WHAT YOU WILL DO >> Scan the records for the string "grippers"; copy each line where it occurs.

----------------------------------------

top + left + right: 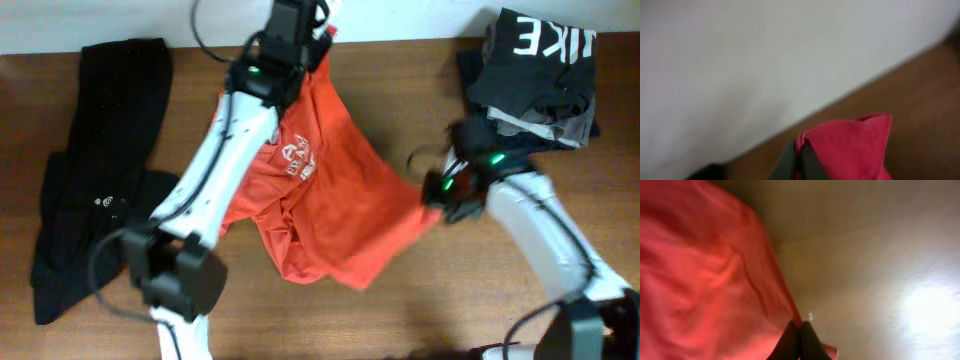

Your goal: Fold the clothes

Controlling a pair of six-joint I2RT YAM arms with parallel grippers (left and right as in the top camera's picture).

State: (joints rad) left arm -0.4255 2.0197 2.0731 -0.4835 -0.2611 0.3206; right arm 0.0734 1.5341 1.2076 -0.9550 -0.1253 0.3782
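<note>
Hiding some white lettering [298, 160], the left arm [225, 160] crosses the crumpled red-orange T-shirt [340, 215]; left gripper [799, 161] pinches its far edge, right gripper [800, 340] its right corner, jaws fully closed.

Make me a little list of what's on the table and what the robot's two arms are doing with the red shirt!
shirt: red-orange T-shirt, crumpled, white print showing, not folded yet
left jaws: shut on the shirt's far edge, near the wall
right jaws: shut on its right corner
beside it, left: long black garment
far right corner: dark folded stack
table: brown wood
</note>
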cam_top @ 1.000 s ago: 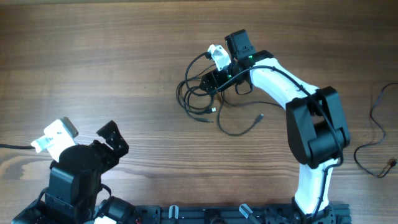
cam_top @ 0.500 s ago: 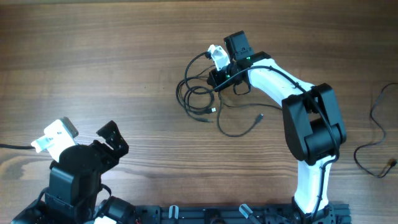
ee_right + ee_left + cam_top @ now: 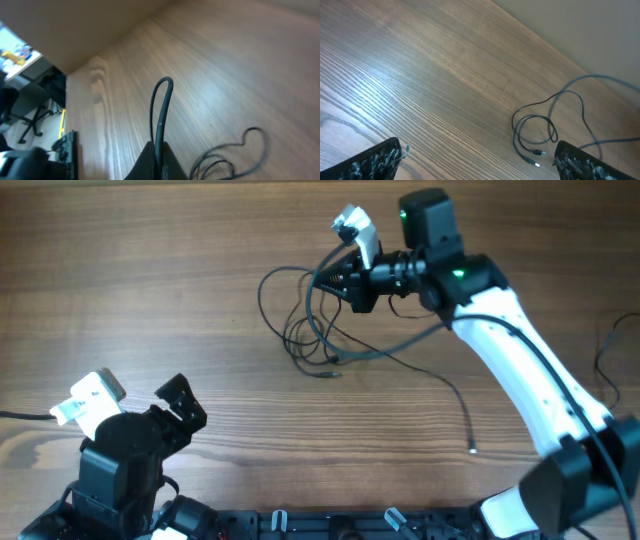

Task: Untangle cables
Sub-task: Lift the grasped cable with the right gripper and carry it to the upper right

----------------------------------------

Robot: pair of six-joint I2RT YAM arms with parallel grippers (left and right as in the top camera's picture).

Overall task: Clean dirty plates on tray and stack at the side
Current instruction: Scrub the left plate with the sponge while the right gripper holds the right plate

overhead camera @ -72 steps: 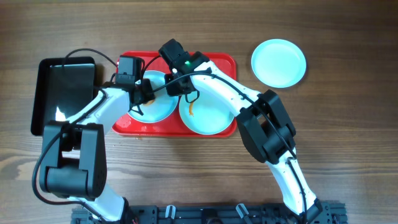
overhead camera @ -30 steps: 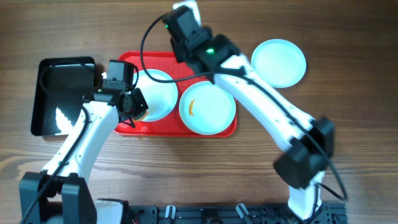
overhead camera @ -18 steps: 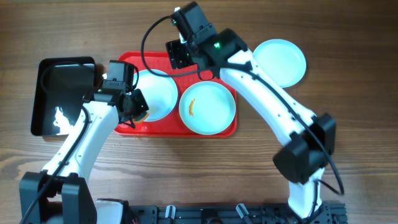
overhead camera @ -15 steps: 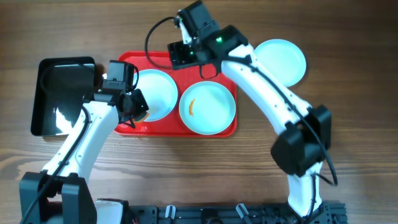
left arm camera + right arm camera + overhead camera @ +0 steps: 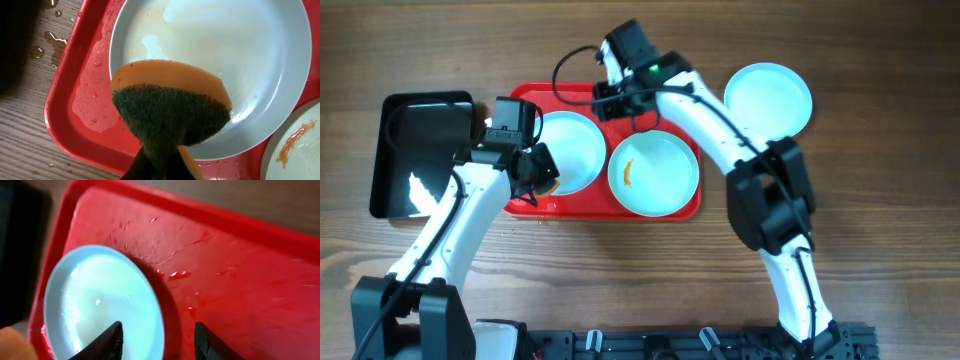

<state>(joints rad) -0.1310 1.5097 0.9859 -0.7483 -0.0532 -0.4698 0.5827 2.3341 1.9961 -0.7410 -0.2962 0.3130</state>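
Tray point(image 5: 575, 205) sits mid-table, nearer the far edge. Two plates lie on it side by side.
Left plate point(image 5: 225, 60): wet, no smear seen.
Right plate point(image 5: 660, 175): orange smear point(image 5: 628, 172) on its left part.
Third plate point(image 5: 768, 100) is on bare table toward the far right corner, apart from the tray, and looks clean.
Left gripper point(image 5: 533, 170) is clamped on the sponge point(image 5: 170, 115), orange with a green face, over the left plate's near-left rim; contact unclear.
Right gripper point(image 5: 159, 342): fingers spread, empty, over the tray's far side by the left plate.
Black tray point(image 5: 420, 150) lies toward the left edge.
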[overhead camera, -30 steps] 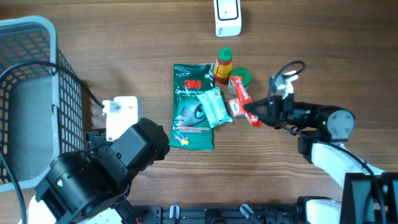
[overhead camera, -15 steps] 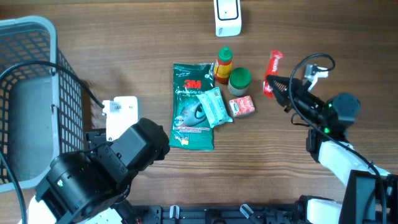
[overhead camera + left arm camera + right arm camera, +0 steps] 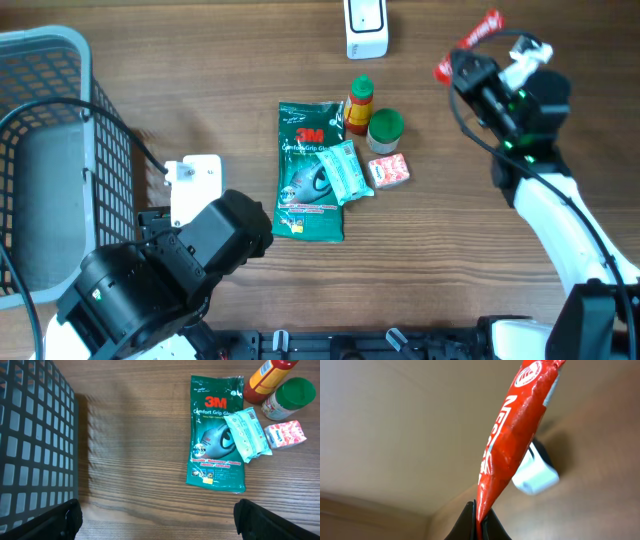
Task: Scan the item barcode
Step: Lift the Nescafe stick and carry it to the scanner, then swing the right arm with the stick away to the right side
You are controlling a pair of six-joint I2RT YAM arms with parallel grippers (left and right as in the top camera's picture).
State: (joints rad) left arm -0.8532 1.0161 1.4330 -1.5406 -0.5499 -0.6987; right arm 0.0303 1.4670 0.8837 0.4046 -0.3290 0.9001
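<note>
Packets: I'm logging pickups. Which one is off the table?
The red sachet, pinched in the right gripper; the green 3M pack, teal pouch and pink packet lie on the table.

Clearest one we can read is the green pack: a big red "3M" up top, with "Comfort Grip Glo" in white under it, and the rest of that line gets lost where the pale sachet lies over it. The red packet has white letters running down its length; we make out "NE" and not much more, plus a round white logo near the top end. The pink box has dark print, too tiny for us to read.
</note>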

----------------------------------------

RESULT >>
Controlling a pair of six-joint I2RT YAM arms with parallel grippers (left and right as in the top camera's picture).
Robot: pair of six-joint I2RT YAM arms with parallel grippers (left and right as in the top camera's picture).
You are controlling a pair of six-joint I2RT YAM arms with parallel grippers (left and right as in the top camera's picture).

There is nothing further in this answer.